Tutorial: Automate Azure Device Provisioning Service with GitHub Actions
Use automation tools like GitHub Actions to manage your IoT device lifecycle. This tutorial demonstrates a GitHub Actions workflow that connects a device to an IoT hub using Azure Device Provisioning Service (DPS).
In this tutorial, you learn how to:
- Save authentication credentials as repository secrets.

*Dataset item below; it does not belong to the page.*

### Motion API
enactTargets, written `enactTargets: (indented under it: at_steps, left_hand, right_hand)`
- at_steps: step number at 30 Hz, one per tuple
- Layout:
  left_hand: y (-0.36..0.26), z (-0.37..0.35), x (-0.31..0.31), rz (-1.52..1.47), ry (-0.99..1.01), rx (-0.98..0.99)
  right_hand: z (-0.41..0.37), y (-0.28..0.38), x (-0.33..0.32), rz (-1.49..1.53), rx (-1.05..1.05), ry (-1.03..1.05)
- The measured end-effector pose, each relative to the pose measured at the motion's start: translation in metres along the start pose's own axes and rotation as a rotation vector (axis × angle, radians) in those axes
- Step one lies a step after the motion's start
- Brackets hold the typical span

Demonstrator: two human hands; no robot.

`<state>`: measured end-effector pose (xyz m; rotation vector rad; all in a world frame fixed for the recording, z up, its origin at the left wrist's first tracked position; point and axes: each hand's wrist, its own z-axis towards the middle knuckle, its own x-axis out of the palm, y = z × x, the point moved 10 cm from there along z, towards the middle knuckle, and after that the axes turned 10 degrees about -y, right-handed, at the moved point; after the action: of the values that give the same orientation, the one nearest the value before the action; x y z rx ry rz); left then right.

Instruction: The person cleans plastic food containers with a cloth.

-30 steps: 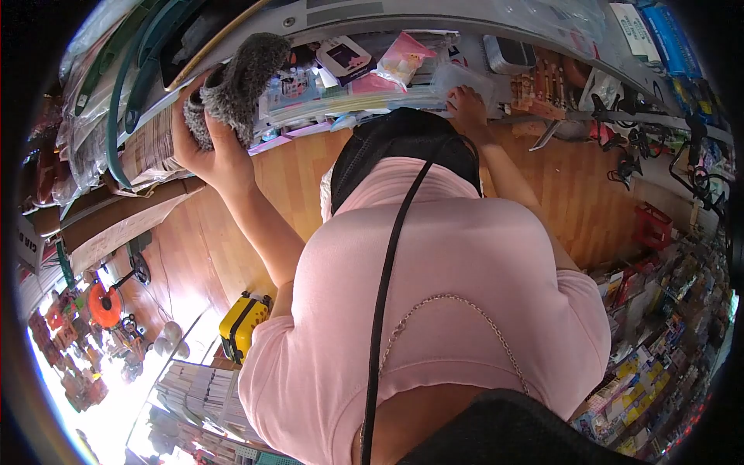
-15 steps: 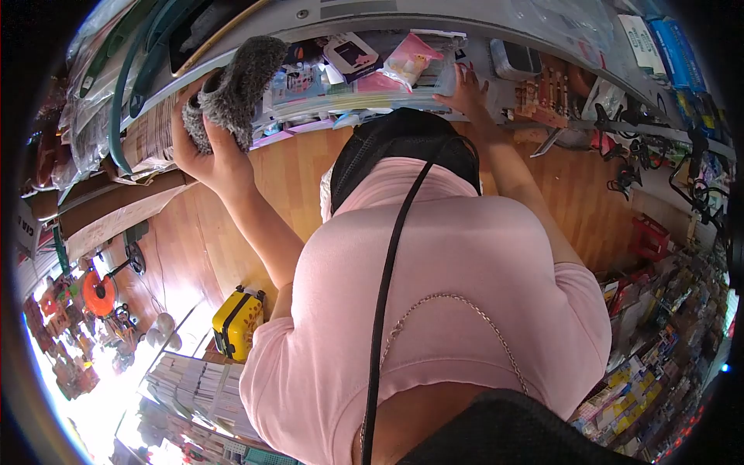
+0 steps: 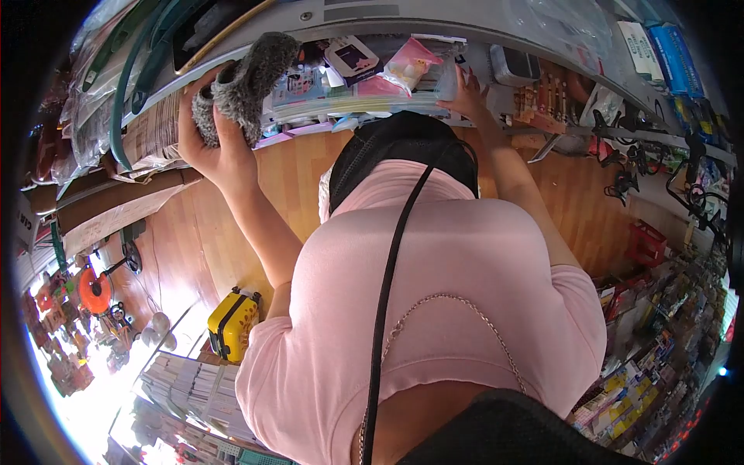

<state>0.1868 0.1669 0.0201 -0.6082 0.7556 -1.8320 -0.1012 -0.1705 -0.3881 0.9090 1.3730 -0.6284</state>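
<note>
My left hand (image 3: 221, 151) is closed on a shaggy grey cloth (image 3: 260, 77), raised at the left end of an open shelf (image 3: 480, 50); folds of it loop round the fingers. My right hand (image 3: 467, 97) reaches over the same shelf further right. Its fingers are spread, close beside a clear plastic piece (image 3: 447, 80). Between the hands lie a dark box with a white front (image 3: 351, 59), a pink and clear packet (image 3: 411, 64) and a stack of thin flat sheets (image 3: 364, 105). A grey metal tin (image 3: 514, 66) sits just right of my right hand.
Wooden pieces (image 3: 542, 102) and black cords (image 3: 628, 174) are at the right. Plastic-wrapped goods and a brown carton (image 3: 128, 201) crowd the left. A yellow suitcase (image 3: 232, 324) stands on the wooden floor (image 3: 182, 240). A red crate (image 3: 647, 242) is at the right.
My left hand has shifted slightly right with the grey cloth, whose top has swung right. My right hand stays by the clear plastic piece, its fingers slightly changed in pose.
</note>
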Motion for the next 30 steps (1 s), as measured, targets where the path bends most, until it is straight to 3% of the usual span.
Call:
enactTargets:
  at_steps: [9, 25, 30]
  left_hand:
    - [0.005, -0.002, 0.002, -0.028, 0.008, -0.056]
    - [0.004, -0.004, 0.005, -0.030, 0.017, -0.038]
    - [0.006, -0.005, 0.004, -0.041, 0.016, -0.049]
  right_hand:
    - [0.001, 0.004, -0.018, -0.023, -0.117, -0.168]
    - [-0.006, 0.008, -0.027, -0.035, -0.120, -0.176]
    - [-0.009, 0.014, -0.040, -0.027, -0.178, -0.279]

- Create a workflow to provision IoT Hub and Device Provisioning Service resources.
- Run the workflow and monitor a simulated device as it connects to IoT Hub.
Prerequisites
An Azure subscription
If you don't have an Azure subscription, create a free account before you begin.
The Azure CLI
Use the Bash environment in Azure Cloud Shell.
Or, If you prefer to run CLI reference commands locally, install the Azure CLI. If you're running on Windows or macOS, consider running Azure CLI in a Docker container.
If you're using a local installation, sign in to the Azure CLI by using the az login command.
Run az version to find the version and dependent libraries that are installed. To upgrade to the latest version, run az upgrade.
A GitHub account with either a repository that you own or a repository where you have admin access. For more information, see Get started with GitHub.
1 - Create repository secrets
The workflow that you will define in the next section requires access to your Azure subscription to create and manage resources. You don't want to put that information in an unprotected file where it could be discovered, so instead we'll use repository secrets to store this information but still make it accessible as an environment variable in the workflow. For more information, see Encrypted secrets.
Only repository owners and admins can manage repository secrets.
Create a service principal
Rather than providing your personal access credentials, we'll create a service principal and then add those credentials as repository secrets. Use the Azure CLI to create a new service principal. For more information, see Create an Azure service principal.
Use the az ad sp create-for-rbac command to create a service principal with contributor access to a specific resource group. Replace
<SUBSCRIPTION_ID>
and<RESOURCE_GROUP_NAME>
with your own information.This command requires owner or user access administrator roles in the subscription.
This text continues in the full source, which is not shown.